Take the data that follows and return it exactly.

__Information shown__.
○ ○ ○ ○ ○ ○ ○

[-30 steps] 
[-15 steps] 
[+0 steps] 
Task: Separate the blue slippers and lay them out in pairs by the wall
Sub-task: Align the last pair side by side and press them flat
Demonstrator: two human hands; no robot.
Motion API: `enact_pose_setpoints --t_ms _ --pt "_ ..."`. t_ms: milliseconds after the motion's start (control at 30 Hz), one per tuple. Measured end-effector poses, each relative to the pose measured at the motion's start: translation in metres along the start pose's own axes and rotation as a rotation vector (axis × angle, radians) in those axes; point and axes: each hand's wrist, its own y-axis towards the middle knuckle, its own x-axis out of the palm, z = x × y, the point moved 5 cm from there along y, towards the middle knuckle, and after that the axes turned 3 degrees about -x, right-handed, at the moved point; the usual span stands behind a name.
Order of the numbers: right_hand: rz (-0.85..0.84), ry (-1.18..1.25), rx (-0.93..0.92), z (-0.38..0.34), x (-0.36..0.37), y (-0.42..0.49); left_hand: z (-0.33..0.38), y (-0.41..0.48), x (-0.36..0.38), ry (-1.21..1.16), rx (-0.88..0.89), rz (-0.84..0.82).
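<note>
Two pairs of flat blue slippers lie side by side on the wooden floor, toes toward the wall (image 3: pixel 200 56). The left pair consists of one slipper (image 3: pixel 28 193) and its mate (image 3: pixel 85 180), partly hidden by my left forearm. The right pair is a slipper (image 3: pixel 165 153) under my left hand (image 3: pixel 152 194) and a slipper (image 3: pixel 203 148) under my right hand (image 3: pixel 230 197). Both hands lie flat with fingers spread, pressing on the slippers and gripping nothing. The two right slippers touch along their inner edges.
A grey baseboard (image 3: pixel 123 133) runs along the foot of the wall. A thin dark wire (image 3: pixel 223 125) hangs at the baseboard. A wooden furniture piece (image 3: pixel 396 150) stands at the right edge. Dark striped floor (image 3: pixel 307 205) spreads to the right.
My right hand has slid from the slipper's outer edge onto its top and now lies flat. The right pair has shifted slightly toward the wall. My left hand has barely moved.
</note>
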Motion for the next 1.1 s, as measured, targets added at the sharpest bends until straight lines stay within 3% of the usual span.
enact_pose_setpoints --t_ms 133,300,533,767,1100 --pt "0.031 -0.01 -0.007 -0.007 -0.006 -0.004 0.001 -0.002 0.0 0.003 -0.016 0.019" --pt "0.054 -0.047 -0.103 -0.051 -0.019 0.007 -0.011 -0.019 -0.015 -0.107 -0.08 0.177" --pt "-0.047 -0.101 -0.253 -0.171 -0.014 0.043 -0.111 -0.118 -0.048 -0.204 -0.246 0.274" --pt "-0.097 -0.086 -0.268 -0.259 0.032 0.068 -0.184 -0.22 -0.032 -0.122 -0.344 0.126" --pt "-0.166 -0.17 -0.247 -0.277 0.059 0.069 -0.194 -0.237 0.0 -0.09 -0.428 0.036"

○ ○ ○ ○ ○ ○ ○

__Exercise output__.
[-30 steps] 
[-15 steps] 
[+0 steps] 
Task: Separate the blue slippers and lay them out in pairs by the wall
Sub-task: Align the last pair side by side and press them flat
Demonstrator: two human hands; no robot.
Motion API: `enact_pose_setpoints --t_ms _ --pt "_ ..."`. t_ms: milliseconds after the motion's start (control at 30 Hz), one per tuple. Measured end-effector poses, each relative to the pose measured at the motion's start: translation in metres along the start pose's own axes and rotation as a rotation vector (axis × angle, radians) in those axes; point and axes: each hand's wrist, its own y-axis towards the middle knuckle, its own x-axis out of the palm, z = x × y, the point moved 5 cm from there along y, towards the middle knuckle, and after that the axes turned 3 degrees about -x, right-handed, at the moved point; the usual span stands behind a name.
Order of the numbers: right_hand: rz (-0.85..0.84), ry (-1.18..1.25), rx (-0.93..0.92), z (-0.38..0.34), x (-0.36..0.37), y (-0.42..0.49); left_hand: z (-0.33..0.38), y (-0.41..0.48), x (-0.36..0.38), ry (-1.21..1.16), rx (-0.88..0.89), rz (-0.84..0.82).
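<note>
Two pairs of flat blue slippers lie side by side on the wooden floor, toes toward the wall (image 3: pixel 200 56). The left pair consists of one slipper (image 3: pixel 28 193) and its mate (image 3: pixel 85 180), partly hidden by my left forearm. The right pair is a slipper (image 3: pixel 165 153) under my left hand (image 3: pixel 152 194) and a slipper (image 3: pixel 203 148) under my right hand (image 3: pixel 230 197). Both hands lie flat with fingers spread, pressing on the slippers and gripping nothing. The two right slippers touch along their inner edges.
A grey baseboard (image 3: pixel 123 133) runs along the foot of the wall. A thin dark wire (image 3: pixel 223 125) hangs at the baseboard. A wooden furniture piece (image 3: pixel 396 150) stands at the right edge. Dark striped floor (image 3: pixel 307 205) spreads to the right.
My right hand has slid from the slipper's outer edge onto its top and now lies flat. The right pair has shifted slightly toward the wall. My left hand has barely moved.
</note>
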Motion for the next 1.1 s, as measured, targets added at the sharpest bends until straight lines stay within 3% of the usual span.
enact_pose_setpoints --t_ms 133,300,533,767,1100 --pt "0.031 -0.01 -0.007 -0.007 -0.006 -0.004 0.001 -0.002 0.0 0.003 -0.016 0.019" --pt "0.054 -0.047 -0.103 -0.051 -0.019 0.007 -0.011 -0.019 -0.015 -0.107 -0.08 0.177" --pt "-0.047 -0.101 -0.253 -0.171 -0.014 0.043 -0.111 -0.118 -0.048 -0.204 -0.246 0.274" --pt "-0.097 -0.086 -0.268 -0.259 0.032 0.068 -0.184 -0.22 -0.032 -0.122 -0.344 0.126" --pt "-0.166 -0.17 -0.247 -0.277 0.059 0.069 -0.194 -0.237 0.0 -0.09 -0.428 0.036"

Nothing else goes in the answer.